▸ Requirement: What is the number of lines below that include "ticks"? Give that number alone.

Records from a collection
====
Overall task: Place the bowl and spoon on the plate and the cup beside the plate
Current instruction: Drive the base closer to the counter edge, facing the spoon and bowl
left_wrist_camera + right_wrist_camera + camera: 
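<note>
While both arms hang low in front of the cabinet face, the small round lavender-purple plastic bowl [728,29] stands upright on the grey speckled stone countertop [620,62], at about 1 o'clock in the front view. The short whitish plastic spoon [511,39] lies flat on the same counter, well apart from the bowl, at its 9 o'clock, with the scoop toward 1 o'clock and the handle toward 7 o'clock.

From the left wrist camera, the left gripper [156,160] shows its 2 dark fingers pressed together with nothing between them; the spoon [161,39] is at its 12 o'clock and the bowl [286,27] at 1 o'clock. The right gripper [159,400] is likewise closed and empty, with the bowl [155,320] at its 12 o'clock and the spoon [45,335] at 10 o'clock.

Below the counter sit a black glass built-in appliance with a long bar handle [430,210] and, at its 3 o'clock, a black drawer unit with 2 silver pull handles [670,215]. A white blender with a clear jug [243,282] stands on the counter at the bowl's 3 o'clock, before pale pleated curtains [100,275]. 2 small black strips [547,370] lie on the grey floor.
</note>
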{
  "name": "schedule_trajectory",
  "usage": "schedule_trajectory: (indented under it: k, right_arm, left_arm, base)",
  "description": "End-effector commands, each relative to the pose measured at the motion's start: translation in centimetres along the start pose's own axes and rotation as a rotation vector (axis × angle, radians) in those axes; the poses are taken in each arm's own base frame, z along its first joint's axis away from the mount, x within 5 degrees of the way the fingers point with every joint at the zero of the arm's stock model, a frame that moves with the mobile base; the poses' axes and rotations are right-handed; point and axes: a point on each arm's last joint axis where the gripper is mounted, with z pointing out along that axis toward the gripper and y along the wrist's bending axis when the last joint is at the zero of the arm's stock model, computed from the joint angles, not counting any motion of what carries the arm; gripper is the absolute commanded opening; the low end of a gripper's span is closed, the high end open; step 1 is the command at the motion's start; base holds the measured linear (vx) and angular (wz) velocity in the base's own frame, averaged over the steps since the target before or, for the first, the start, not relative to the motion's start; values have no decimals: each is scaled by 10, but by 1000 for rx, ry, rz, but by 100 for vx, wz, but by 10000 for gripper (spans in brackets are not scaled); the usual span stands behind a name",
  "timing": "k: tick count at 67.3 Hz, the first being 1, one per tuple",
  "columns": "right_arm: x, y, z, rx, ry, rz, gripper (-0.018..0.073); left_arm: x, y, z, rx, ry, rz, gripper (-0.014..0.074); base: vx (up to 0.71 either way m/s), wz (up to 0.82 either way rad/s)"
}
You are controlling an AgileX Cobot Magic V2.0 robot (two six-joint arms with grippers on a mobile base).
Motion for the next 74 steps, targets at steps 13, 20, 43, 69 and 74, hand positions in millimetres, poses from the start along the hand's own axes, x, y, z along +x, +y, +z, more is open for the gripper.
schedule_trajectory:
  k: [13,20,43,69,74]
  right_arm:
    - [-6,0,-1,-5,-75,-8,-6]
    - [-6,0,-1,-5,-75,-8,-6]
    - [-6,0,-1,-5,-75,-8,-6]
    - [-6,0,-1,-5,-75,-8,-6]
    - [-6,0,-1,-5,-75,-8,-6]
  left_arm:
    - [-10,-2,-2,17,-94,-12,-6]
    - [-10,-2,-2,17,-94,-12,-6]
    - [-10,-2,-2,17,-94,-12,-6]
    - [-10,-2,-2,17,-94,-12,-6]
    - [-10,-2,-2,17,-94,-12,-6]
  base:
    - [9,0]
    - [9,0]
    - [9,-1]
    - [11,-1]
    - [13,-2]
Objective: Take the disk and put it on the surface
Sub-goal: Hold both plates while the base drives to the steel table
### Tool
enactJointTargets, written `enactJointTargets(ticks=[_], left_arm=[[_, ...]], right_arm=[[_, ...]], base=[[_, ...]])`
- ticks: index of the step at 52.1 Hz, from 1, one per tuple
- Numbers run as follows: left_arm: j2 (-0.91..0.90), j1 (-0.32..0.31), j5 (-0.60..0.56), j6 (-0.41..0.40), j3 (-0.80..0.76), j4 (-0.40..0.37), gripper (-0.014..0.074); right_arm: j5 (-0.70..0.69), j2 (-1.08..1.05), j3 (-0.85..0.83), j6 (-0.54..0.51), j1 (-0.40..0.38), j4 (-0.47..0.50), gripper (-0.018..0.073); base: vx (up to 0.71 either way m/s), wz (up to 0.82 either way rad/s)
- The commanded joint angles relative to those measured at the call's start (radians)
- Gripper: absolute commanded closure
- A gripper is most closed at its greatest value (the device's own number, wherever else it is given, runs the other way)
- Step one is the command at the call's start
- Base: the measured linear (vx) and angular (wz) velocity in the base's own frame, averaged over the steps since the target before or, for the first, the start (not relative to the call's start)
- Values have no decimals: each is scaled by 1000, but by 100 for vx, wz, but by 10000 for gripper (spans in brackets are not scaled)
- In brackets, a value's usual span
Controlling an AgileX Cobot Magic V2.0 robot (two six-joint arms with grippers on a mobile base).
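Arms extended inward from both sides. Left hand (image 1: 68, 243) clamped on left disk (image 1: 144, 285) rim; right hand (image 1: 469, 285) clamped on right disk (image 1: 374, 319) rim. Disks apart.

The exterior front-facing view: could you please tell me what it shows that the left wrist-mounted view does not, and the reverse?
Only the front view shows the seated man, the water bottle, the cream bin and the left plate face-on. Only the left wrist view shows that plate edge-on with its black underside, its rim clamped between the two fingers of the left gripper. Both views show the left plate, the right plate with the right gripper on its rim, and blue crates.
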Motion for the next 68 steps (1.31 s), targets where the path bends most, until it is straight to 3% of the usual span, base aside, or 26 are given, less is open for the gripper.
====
▸ Answer box: 2